Early onset of puberty in girls has been linked to several factors, all of which are rather contentious. According to certain studies, overweight girls — and Black and Hispanic girls — are more likely to develop early than white girls.
Researchers have been debating for the last ten years whether girls are really hitting puberty earlier, and if so, what could be causing the acceleration toward adulthood. The latest entry into the fray is a study to be published today in the journal Pediatrics. Doctors from around the country found that an increased number of girls were reaching puberty as young as seven or eight, as measured by development of breast tissue and onset on menstruation. The New York Times reports that the study's authors have tried to link their findings to both an increased amount of environmental chemicals and the rising problem of obesity. "Our analysis shows clearly that the white participants entered puberty earlier than we anticipated," said Dr. Frank M. Biro. "It's clearly throwing up a warning flag."
However, others think the "warning flag" has nothing to do with chemicals, and everything to do with weight and race. Dr. Catherine Gordon from the Children's Hospital in Boston said that there is no evidence age of puberty had changed for white girls of a normal weight. Numerous studies have found that Black and Hispanic girls mature earlier than whites, though no one really knows why. Gordon thinks these newest findings just strengthen the relationship between weight and puberty. Since body fat can produce sex hormones, overweight girls are more likely to be flooded with estrogen — and thus more likely to start sprouting breasts earlier.

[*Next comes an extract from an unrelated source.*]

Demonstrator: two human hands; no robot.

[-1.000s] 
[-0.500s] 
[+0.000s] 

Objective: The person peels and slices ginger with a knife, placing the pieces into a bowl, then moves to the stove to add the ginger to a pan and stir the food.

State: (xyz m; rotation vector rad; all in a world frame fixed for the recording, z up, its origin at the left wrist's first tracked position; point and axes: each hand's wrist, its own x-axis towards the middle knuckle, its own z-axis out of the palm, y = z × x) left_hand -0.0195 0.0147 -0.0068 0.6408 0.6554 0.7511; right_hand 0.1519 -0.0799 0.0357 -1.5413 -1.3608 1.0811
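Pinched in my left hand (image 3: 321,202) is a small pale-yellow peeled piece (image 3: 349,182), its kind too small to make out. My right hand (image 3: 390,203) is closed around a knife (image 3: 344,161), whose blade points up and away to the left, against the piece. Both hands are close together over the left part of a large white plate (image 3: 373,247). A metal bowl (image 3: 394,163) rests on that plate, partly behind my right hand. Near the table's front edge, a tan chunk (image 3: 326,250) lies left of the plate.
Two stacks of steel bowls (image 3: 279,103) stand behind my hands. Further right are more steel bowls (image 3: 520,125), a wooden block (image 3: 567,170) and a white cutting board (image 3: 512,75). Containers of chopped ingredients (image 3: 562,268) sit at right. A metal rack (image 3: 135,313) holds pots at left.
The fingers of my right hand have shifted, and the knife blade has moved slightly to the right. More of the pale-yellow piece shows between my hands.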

But no matter what is causing it, puberty can be a really scary thing for girls, especially for a seven-year-old. While there is no "ideal age" for puberty, seven seems incredibly young to deal with all the issues that come with having breasts in our society. By now, we've all heard the charges against porn-culture and the increased sexualization of younger and younger girls. If girls in third grade are hitting puberty, doctors and parents need to be aware of the change, and prepared to begin discussing their changing bodies as soon as the first signs of maturation begin to occur. Is a seven-year-old ready for the sex talk? Maybe not, but they might need to hear it anyway. Because even though kids that young may not understand the way the rest of society looks at women (and our breasts and our bodies), they'll learn soon enough.